Merely knowing there are references is not enough. Rob Cohen, vice president and CIO at AstraZeneca, the London-based pharmaceutical company, says that two-thirds of the time, when he agrees to talk to a prospect, the company never calls. This suggests that some companies skimp on the homework?and that’s dangerous. “I can’t tell you the number of times where [vendors have] trotted out some very big name, but the reference is only using part of the product in one department,” says Jim Sutter, senior partner at The Peer Consulting Group in Newport Beach, Calif., and former CIO of Xerox and Rockwell International.
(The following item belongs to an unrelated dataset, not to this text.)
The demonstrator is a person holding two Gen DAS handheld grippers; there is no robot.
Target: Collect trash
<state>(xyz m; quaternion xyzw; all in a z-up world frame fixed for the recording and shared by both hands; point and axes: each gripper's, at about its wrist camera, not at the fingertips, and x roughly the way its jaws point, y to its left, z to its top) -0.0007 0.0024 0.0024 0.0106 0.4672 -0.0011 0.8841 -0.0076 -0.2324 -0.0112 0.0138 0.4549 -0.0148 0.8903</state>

Companies that decide to do a site visit should send in people who will be on the front lines of the implementation, not just the CIO, Sutter recommends. “Particularly to a peer, [the CIO reference] will be reluctant to say, I really messed up when I made this decision,” he says. “If you send some technical people in, they will uncover what worked and what hasn’t worked.”

Then, during conversations, ask lots of questions?carefully, to extract facts, rather than opinions or generalities. For instance, you might ask, “How long does it take for them to get back to you? Not just, How’s their service?” AstraZeneca’s Cohen says.And remember Pickett, the reference who wouldn’t listen to himself if he were making a purchase decision? That’s not to say he finds references useless. He just won’t use them to make a decision. Pickett has found that they’re really only helpful once he’s made up his mind.

“If it’s a highly valued customer, I’m going to find out from them what extra mile [the vendor was] willing to go to get [them],” Pickett says. He’ll probe to find out, for instance, what the reference was able to get over the standard vanilla contract. Then, he’ll ask for tips on how to actually implement a product?not pick it. “It’s free advice if you use it correctly,” he says.

And if you don’t? Well, you probably won’t be worse off for following your own mind. After all, that’s what Pickett does.